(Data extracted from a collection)
+---+

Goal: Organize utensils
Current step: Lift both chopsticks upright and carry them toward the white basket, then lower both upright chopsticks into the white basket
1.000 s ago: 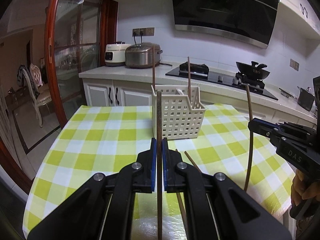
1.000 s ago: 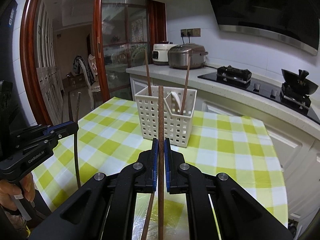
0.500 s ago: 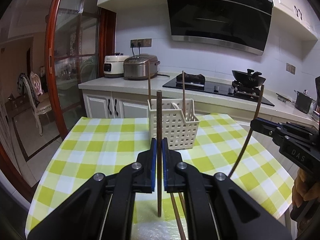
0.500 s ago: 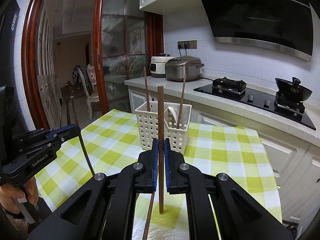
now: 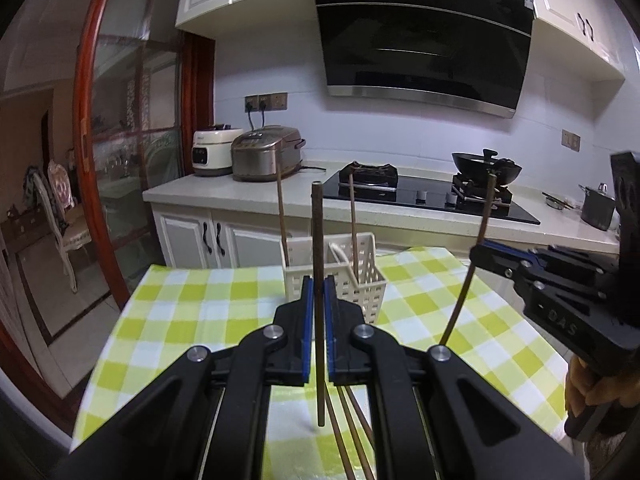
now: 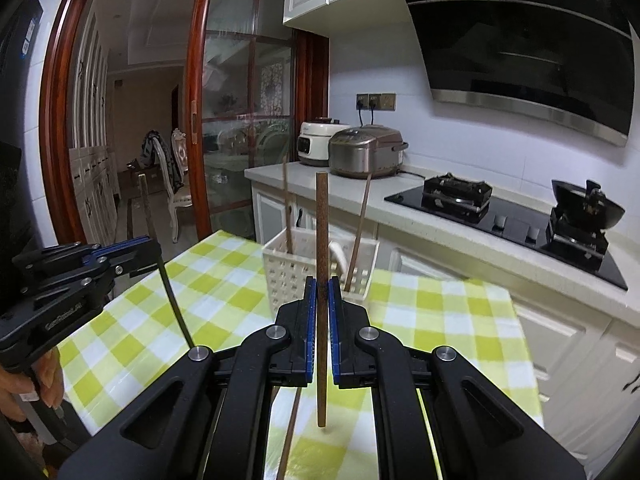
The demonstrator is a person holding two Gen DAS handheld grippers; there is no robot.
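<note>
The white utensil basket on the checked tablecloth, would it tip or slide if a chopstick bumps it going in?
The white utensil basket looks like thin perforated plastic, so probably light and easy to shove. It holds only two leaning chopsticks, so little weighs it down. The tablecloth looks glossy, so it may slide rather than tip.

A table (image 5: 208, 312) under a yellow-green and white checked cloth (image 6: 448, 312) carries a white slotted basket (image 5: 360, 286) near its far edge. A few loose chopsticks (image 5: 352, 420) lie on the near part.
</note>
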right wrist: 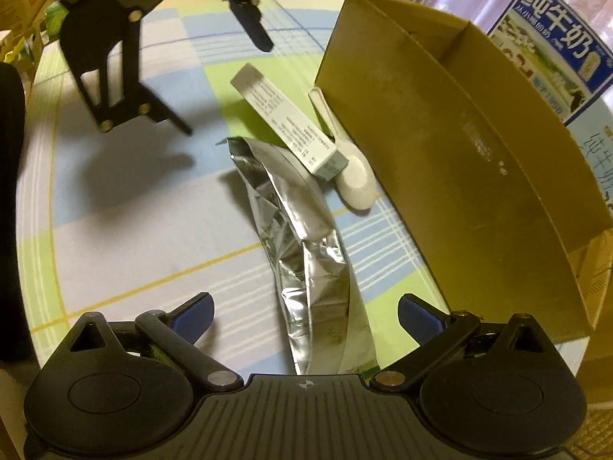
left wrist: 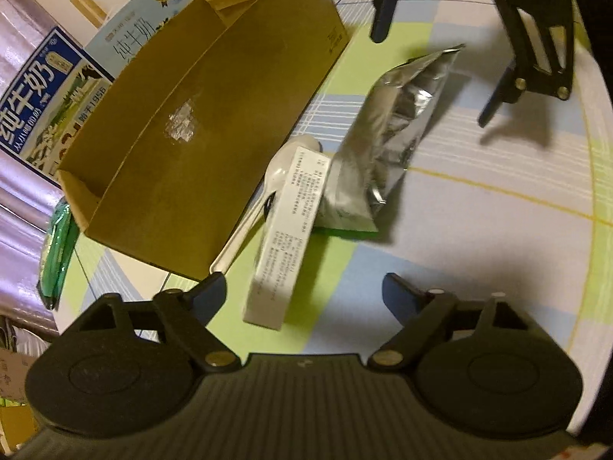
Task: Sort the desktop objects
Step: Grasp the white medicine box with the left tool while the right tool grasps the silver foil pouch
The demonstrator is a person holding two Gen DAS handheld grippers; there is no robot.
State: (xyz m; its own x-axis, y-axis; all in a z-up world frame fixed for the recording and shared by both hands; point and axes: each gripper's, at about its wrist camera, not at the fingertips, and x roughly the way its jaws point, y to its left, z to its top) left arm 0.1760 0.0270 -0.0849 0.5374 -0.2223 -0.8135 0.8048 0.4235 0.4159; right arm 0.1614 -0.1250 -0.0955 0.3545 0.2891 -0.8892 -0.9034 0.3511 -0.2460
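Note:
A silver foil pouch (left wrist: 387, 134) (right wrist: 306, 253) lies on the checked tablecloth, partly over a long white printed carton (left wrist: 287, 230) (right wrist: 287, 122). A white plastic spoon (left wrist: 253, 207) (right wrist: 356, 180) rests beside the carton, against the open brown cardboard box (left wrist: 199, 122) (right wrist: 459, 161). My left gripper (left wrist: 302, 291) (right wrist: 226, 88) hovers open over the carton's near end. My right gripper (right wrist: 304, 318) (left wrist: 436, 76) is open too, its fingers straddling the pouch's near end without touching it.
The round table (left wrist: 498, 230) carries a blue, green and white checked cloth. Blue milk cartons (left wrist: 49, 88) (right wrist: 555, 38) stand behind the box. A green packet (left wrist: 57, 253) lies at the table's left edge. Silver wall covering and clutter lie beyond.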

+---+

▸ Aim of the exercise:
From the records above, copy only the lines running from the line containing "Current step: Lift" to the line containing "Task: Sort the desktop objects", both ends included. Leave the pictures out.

▸ Solution to this task:
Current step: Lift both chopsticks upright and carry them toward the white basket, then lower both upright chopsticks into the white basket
1.000 s ago: 
1.000 s ago: 
0.500 s ago: 
0.500 s ago: 
now: 
now: 
The demonstrator is a person holding two Gen DAS handheld grippers; there is no robot.
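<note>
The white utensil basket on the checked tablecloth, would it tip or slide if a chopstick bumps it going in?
The white utensil basket looks like thin perforated plastic, so probably light and easy to shove. It holds only two leaning chopsticks, so little weighs it down. The tablecloth looks glossy, so it may slide rather than tip.

A table (image 5: 208, 312) under a yellow-green and white checked cloth (image 6: 448, 312) carries a white slotted basket (image 5: 360, 286) near its far edge. A few loose chopsticks (image 5: 352, 420) lie on the near part.
</note>
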right wrist: 
left wrist: 
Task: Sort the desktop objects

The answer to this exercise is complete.